Since the game is, as all successful video games are, a closed functioning system, a closed functioning historical problem space in this case, it cannot be easily redesigned to accommodate a new problem space, a new set of roles, goals, environment, and affordances and obstacles.  The historical criticism of the Cree portrayal is spot-on, but understanding why the Cree are portrayed this way in the game requires understanding the historical problem space the game models. That space, once created by the main designers of Civ VI, powerfully shapes the way new characters/new Civs appear in the game. Chalk notes, “Civilization 6: Rise and Fall appears set to portray Poundmaker and his people in a favorable, and relatively non-warlike light: Cree strengths lie in diplomacy and trade rather than military power.” This suggests that the designers at least were aware and attempted to represent the Cree leader in historically authentic light (insofar as any of the Civ leader thumbnails are historically authentic). But the fact remains that the problem space as the designers conceived it, dictates how dlc agents’ will be portrayed and function, just as it dictates worthwhile goals, and the means to achieve those goals. So, Poundmaker cannot but be portrayed in some light as a competitive, expansionist, materialist, empire-builder (whether geographic, religious, cultural, or other forms of empire), because that is what the player-agents and roles of the Civ VI defined problem space are.

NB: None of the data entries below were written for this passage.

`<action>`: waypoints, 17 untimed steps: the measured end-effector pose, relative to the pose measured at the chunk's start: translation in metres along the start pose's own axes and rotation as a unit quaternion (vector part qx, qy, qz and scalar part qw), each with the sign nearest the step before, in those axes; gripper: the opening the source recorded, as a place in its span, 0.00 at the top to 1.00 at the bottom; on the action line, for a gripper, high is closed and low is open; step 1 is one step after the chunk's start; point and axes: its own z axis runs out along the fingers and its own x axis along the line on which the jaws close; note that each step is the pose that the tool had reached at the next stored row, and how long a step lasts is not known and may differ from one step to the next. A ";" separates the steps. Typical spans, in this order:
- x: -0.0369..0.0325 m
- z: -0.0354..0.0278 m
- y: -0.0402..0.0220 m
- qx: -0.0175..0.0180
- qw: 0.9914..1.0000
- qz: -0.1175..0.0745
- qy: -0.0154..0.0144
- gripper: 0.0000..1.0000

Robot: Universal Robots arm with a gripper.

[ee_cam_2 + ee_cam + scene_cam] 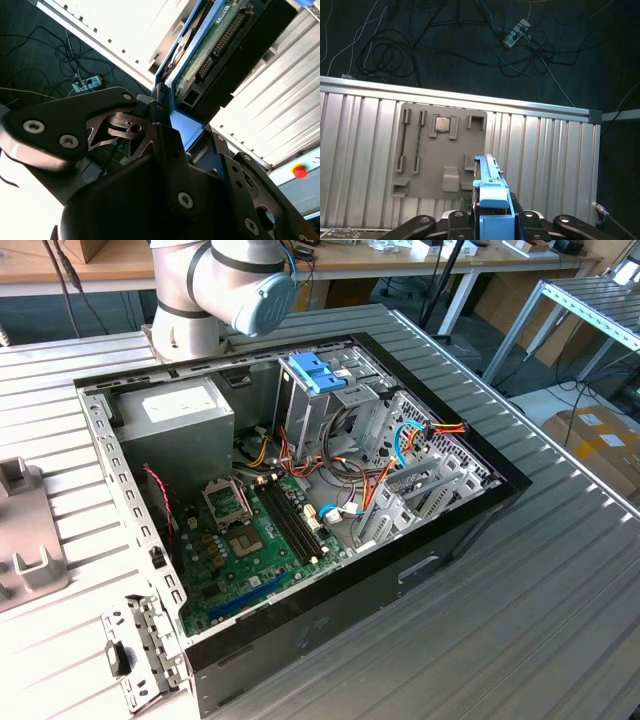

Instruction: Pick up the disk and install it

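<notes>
Claw clenched on the disk, gripping the light-blue rail end. Disk stands edge-on between the fingers, held in the air above the ribbed aluminium counter, near a flat grey tray holding a square chip. The second wrist view shows the disk's green circuit board with black connector, dark metal body and blue plastic frame. Judgement: dense, stiff, heavy for its size. The smooth metal faces could slip and the board side is fragile, so take it by the plastic rails or side edges, never the board. Open black case sits on the counter, with a blue tabbed piece at its far side.
</notes>
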 end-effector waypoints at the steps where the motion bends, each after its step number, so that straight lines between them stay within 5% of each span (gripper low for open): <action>1: 0.0000 -0.0001 -0.0005 0.000 1.000 0.000 0.000 0.63; 17: 0.0010 -0.0006 -0.0072 0.000 1.000 0.000 0.000 0.63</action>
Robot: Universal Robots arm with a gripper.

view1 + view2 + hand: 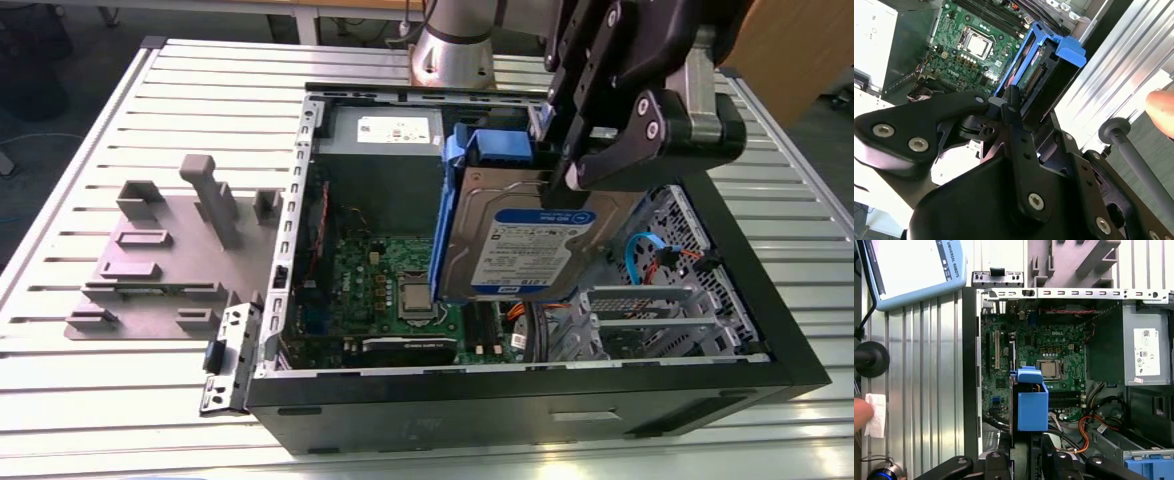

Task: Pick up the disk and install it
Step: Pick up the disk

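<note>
- The tool (567, 160) is clenched on the disk (527, 240), which hangs below it.
- Beneath the tool lies the computer case (534, 400); lower squarely, clear of cables (1080, 429).

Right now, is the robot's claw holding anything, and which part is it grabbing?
Yes, the gripper is shut on the disk, pinching its upper end; the disk hangs upright above the open computer case.

Disk (531, 245) hangs above case (467, 412) (stand (158, 262) beside it).
</note>
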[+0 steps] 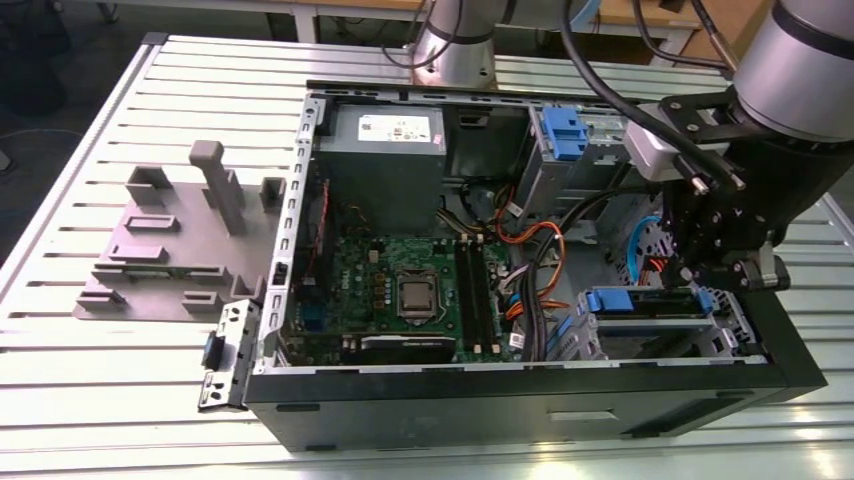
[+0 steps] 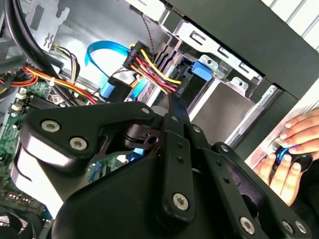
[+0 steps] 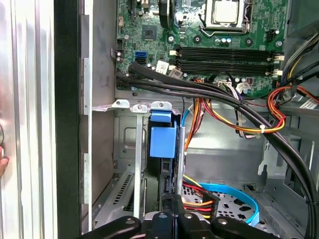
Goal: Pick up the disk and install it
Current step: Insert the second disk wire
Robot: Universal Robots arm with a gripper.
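My gripper (image 1: pixel 714 262) sits over the case's (image 1: pixel 534 385) 4 o'clock corner bay, disk (image 3: pixel 163 142) (blue carrier) slotted there; jaw state unclear.

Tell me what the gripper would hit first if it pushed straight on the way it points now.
Probably the disk. In the first wrist view, its blue carrier stands in the drive cage directly ahead of the gripper. Depth is hard to judge, so the gap to it is unclear.
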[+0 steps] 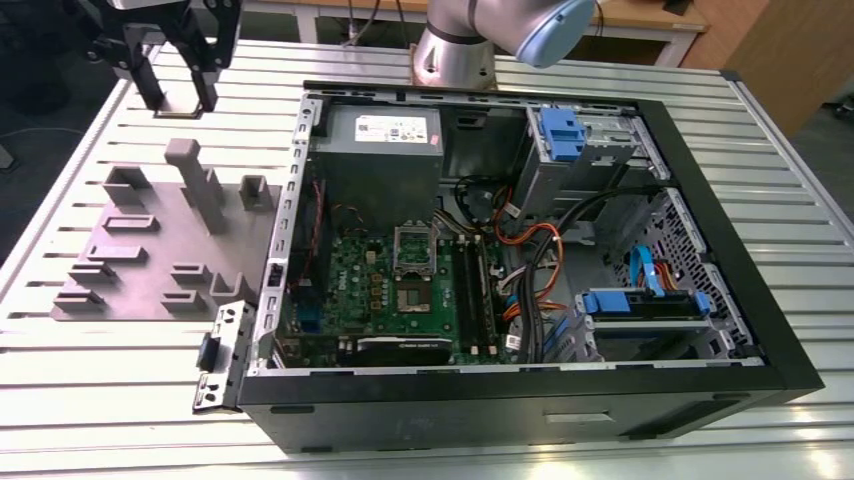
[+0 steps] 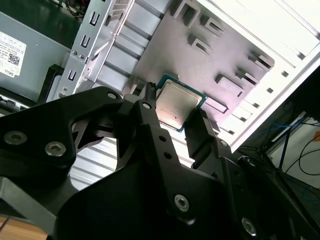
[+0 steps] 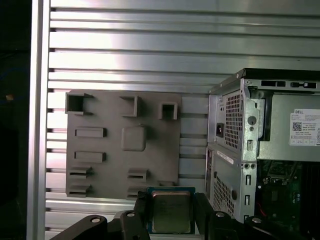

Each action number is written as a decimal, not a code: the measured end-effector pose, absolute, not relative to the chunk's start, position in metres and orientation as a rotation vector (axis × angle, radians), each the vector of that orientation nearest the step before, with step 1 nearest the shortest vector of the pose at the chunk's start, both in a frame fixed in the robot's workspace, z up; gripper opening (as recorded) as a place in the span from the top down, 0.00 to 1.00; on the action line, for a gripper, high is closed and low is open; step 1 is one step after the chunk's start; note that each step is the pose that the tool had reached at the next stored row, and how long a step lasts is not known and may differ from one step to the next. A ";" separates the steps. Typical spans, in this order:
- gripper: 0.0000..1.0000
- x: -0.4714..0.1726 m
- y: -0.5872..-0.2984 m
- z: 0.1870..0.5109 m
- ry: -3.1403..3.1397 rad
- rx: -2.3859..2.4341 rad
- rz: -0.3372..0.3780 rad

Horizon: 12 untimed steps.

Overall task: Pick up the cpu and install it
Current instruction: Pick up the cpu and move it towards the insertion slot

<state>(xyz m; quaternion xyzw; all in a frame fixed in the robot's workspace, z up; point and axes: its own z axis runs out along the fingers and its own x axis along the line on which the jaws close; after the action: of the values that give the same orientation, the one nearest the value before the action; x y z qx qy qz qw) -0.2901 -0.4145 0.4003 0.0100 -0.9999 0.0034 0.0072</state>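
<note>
The cpu [image 2: 175,104] is a small flat square chip with a dull silver top and a green rim. My gripper [image 2: 176,107] is shut on it, one black finger [image 2: 150,107] on each of two opposite edges. The chip [image 3: 171,211] hangs above the near edge of the grey plastic tray [image 3: 125,140]. In the exterior view my gripper [image 1: 178,100] hovers at the far upper left over the slatted table, beyond the tray [image 1: 134,250]. The green motherboard [image 1: 387,285] lies inside the open computer case [image 1: 534,250], with its socket [image 1: 415,297] exposed under the raised metal frame [image 1: 414,240].
The case's side walls [image 1: 287,220] rise between the tray and the motherboard. A grey power supply [image 1: 380,140], orange and black cables [image 1: 527,250] and blue drive brackets [image 1: 641,300] crowd the case. Tall posts [image 1: 200,185] stand on the tray. The arm's base [image 1: 454,50] sits behind the case.
</note>
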 end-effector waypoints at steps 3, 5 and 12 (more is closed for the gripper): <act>0.53 -0.288 -0.415 0.400 -3.127 0.031 0.011; 0.53 -0.287 -0.415 0.400 -3.127 0.031 0.011; 0.53 -0.286 -0.421 0.400 -3.127 0.031 0.011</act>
<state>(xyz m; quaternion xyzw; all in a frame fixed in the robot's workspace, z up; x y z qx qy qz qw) -0.2860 -0.4214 0.4003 0.0100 -0.9999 0.0035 0.0073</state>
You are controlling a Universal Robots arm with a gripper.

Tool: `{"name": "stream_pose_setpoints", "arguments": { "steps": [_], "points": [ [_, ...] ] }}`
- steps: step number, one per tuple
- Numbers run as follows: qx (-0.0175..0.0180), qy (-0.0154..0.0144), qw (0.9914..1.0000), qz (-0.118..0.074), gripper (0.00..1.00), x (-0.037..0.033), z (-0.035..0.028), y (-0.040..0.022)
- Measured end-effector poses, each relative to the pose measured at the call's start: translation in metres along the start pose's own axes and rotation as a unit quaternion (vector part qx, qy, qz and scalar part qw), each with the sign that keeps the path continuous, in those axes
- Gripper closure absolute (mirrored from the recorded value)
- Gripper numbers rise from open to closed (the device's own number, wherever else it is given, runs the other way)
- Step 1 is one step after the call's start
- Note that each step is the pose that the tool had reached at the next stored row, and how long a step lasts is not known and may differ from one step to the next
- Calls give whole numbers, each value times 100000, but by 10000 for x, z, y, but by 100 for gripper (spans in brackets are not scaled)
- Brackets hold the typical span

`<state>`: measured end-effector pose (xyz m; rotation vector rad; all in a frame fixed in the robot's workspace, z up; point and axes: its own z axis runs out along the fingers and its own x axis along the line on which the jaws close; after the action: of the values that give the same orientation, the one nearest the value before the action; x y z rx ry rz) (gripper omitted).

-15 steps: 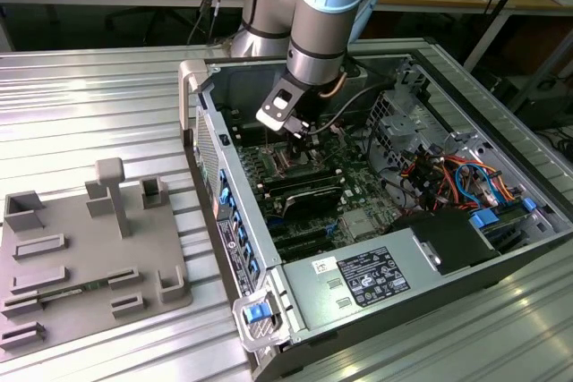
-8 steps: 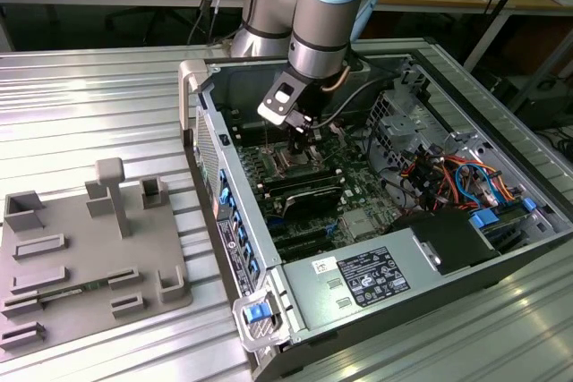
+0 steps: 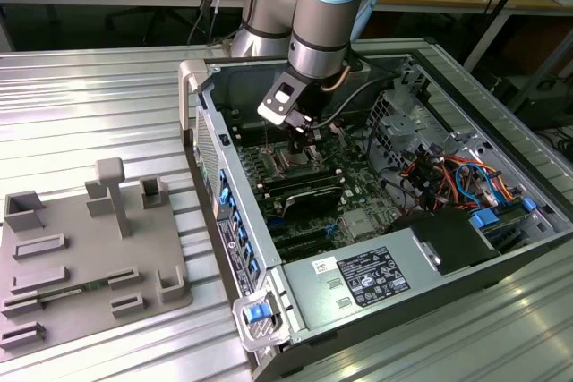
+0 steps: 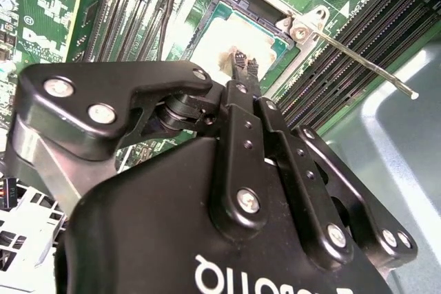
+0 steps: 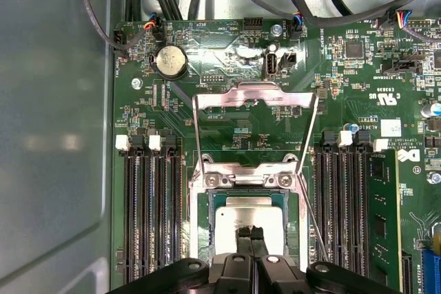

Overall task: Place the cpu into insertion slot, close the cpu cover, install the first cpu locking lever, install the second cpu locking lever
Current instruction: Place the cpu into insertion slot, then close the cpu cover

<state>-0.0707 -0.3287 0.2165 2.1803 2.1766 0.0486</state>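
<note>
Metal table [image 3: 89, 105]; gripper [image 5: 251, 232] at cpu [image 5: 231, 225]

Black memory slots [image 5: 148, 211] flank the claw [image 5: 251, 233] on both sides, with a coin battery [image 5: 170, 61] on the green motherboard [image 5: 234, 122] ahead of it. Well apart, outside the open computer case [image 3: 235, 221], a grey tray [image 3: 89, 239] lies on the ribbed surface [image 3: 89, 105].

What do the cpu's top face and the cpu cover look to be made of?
The cpu: its top face looks like matte silver-grey metal, with a soft, pale glare. The cpu cover: probably thin stamped sheet metal with a bright finish, judging by the sharp highlights along its open frame.
</note>
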Motion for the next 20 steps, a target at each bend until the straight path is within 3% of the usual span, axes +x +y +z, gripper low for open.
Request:
{"name": "stream_pose_setpoints", "arguments": {
  "steps": [10,20],
  "points": [
    [0,3,100000,-17,89,0,-1,0],
    [-13,32,99999,-323,89,0,-42,3]
  ]
}}
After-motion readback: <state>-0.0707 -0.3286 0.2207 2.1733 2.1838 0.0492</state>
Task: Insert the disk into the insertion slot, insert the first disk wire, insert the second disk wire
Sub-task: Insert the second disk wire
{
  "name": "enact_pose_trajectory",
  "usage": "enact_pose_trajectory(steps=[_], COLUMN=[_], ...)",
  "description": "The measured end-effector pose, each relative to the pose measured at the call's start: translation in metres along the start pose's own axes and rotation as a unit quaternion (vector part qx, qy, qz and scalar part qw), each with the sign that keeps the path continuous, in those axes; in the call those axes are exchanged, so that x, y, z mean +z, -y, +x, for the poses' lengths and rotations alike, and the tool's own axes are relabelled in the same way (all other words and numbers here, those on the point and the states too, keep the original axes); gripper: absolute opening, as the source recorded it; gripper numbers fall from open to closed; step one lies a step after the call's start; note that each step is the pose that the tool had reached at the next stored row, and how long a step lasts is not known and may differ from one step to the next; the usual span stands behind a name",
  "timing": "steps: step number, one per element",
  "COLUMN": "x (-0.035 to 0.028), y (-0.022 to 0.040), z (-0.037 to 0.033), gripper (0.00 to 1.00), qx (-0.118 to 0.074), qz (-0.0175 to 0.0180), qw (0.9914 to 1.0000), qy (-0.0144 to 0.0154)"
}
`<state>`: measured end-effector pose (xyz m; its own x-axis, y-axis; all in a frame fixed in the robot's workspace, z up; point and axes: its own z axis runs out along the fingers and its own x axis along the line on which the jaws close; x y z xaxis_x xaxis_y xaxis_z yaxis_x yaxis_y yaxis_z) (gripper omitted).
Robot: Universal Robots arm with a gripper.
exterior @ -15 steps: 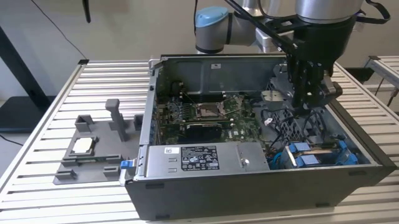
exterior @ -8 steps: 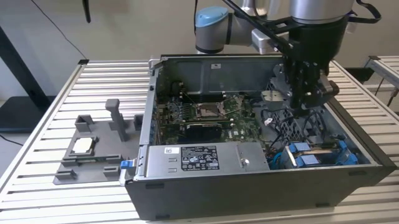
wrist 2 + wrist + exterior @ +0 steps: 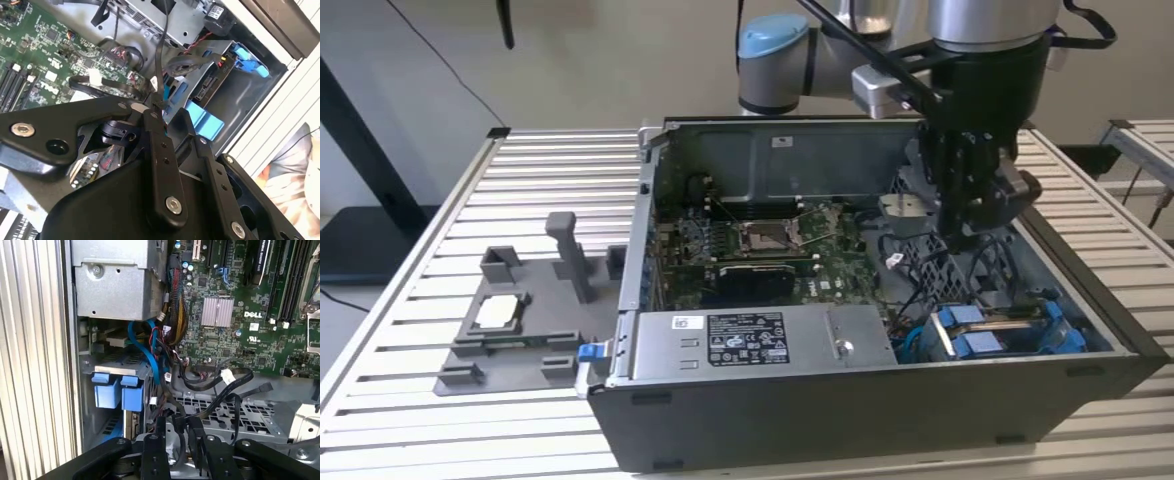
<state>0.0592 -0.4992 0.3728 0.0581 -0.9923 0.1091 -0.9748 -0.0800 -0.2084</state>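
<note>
**Gripper low in the case, pinching a wire**

Exterior view: 1 arm (image 3: 981, 60) drops near-vertical into the open computer case (image 3: 854, 410), w/ the gripper (image 3: 970, 232) low on the exterior view's right. 1 disk (image 3: 1007, 322) sits in the case's near corner on that side. 1 grey stand (image 3: 520, 335) is outside the case on the table (image 3: 400, 420).

Second wrist view: 2 fingers (image 3: 152, 127) close together, pinching 1 black wire (image 3: 161, 50).

First wrist view: 2 blue clips (image 3: 107, 392) at the slot (image 3: 115, 371), near the gripper.
</note>
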Motion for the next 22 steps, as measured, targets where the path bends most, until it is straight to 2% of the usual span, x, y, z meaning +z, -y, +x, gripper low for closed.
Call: enact_pose_trajectory(steps=[3, 5, 8, 15, 17, 18, 19, 22], x=[0.0013, 0.0016, 0.0013, 0.0013, 0.0012, 0.0012, 0.0012, 0.0012], y=[-0.0018, -0.0030, -0.0049, -0.0049, -0.0049, -0.0049, -0.0049, -0.0049], z=[-0.0042, -0.0071, -0.0093, -0.0093, -0.0093, -0.0093, -0.0094, -0.0094], gripper=[0.33, 0.33, 0.33, 0.33, 0.24, 0.24, 0.18, 0.16], qx=[-0.007, -0.011, -0.012, -0.012, -0.012, -0.012, -0.012, -0.012], qz=[0.0013, 0.0020, 0.0022, 0.0023, 0.0023, 0.0022, 0.0023, 0.0023], qw=[0.99995, 0.99989, 0.99987, 0.99984, 0.99984, 0.99983, 0.99983, 0.99983], qy=[-0.0070, -0.0099, -0.0104, -0.0125, -0.0130, -0.0131, -0.0131, -0.0132])
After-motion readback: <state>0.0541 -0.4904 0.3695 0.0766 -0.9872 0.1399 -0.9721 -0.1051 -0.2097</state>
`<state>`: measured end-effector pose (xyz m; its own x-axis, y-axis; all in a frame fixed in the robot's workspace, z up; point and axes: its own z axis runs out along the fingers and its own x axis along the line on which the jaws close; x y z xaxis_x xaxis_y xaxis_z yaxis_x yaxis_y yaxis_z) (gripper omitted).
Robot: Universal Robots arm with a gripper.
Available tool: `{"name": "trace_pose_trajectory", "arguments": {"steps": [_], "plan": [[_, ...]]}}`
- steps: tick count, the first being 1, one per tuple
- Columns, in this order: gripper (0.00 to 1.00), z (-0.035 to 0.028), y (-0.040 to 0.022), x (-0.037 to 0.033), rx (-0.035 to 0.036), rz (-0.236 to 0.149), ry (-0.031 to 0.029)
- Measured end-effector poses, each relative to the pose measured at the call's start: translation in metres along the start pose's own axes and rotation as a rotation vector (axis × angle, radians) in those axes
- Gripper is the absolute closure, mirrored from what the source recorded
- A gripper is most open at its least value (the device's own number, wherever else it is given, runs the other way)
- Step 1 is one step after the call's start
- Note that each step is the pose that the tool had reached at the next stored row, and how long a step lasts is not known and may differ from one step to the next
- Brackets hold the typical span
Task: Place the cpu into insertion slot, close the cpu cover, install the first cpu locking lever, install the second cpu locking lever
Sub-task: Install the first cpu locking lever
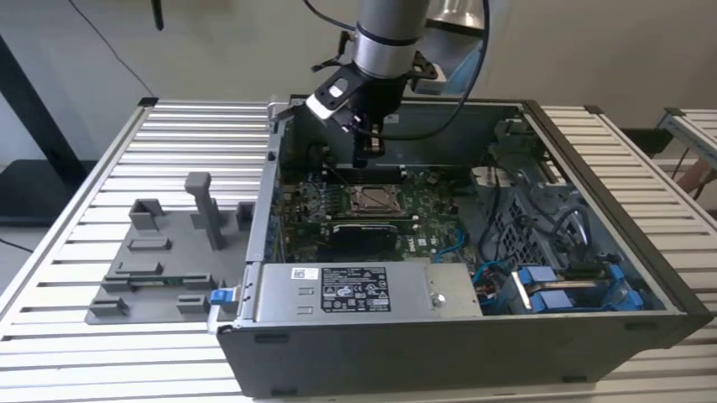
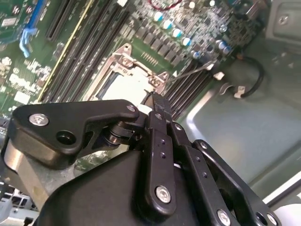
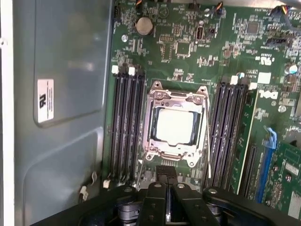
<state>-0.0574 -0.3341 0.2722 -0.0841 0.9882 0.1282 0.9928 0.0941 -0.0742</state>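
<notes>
**Arm reaching down into the open case, pincer shut just beyond the socket**

A slatted metal table (image 1: 201,126) carries an open computer case (image 1: 448,353) lying on its side. The arm (image 1: 387,34) comes down from above, near the far wall of the case. Its wrist is tilted slightly toward the exterior view's left and the tool points down at the board.

To the exterior view's left of the case a grey fixture plate (image 1: 157,269) lies on the table. Inside the case, a power-supply box (image 1: 348,290) sits along the near wall. The green motherboard (image 1: 437,227) lies flat beyond it.

The gripper (image 1: 370,155) hangs low over the board on the far side of the socket. In both wrist views its two black fingers are pressed together at the tips, with nothing seen between them (image 3: 165,173) (image 2: 158,100). I cannot tell whether they touch the board.

Dark memory slots (image 3: 127,127) flank the socket on both sides. The cpu cover (image 3: 175,97) lies flat on the socket, just beside the fingertips. The cpu (image 3: 175,126) sits in the socket, its pale metal top showing through the cover's cut-out, near the pincer but apart from it. A thin wire lever (image 3: 207,141) runs along one side of the socket.
</notes>
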Motion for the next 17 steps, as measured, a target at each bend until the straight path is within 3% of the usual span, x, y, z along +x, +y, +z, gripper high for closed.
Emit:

Please note: nothing in this essay is meant to assign or absolve responsibility for how the past is represented, or misrepresented by the game. The point is simply this: to better unpack analytically and systemically how and why a historical agent is portrayed a particular way in a particular historical game, understand the historical problem space the game designers have developed and the pressures it inevitably puts on the historical content.